## What is required:
Output range, inclusive: from the line containing "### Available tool" to the line containing "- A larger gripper". Restate those lines from the data below word for word and only those.

## Data segment:
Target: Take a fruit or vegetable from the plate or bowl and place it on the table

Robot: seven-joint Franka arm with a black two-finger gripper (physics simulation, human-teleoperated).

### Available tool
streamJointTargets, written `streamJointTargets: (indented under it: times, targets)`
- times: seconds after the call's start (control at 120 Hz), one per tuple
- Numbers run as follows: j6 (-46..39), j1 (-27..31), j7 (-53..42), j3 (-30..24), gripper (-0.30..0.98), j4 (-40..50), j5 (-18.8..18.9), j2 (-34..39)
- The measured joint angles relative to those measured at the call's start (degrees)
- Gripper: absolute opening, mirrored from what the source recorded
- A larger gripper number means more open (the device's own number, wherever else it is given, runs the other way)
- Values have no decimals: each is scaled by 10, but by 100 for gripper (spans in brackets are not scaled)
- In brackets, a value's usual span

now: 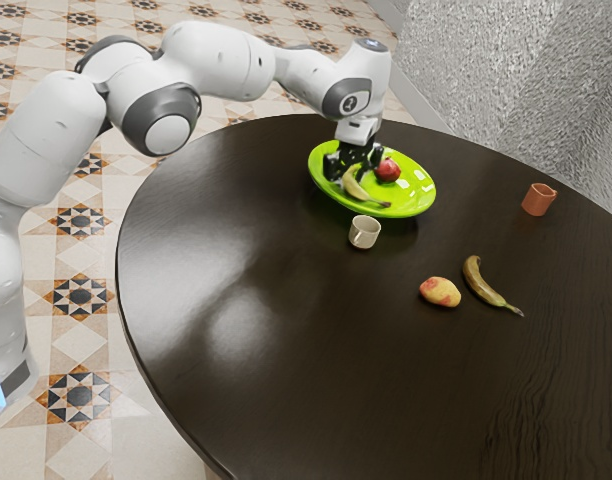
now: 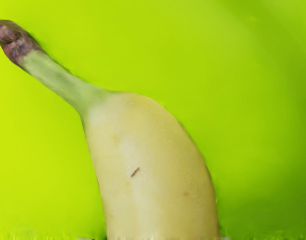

## Solution for this exercise:
### Available tool
streamJointTargets, written `streamJointTargets: (indented under it: times, targets)`
- times: seconds after the call's start (control at 120 Hz), one per tuple
- Numbers run as follows: j6 (-46..39), j1 (-27..31), j7 (-53..42), j3 (-30..24), gripper (-0.30..0.98), j4 (-40..50), j5 (-18.8..18.9), j2 (-34..39)
- The measured joint angles relative to those measured at the call's start (degrees)
- Gripper: absolute opening, mirrored from what the source recorded
- A larger gripper number means more open (the device's own number, wherever else it is given, runs the other way)

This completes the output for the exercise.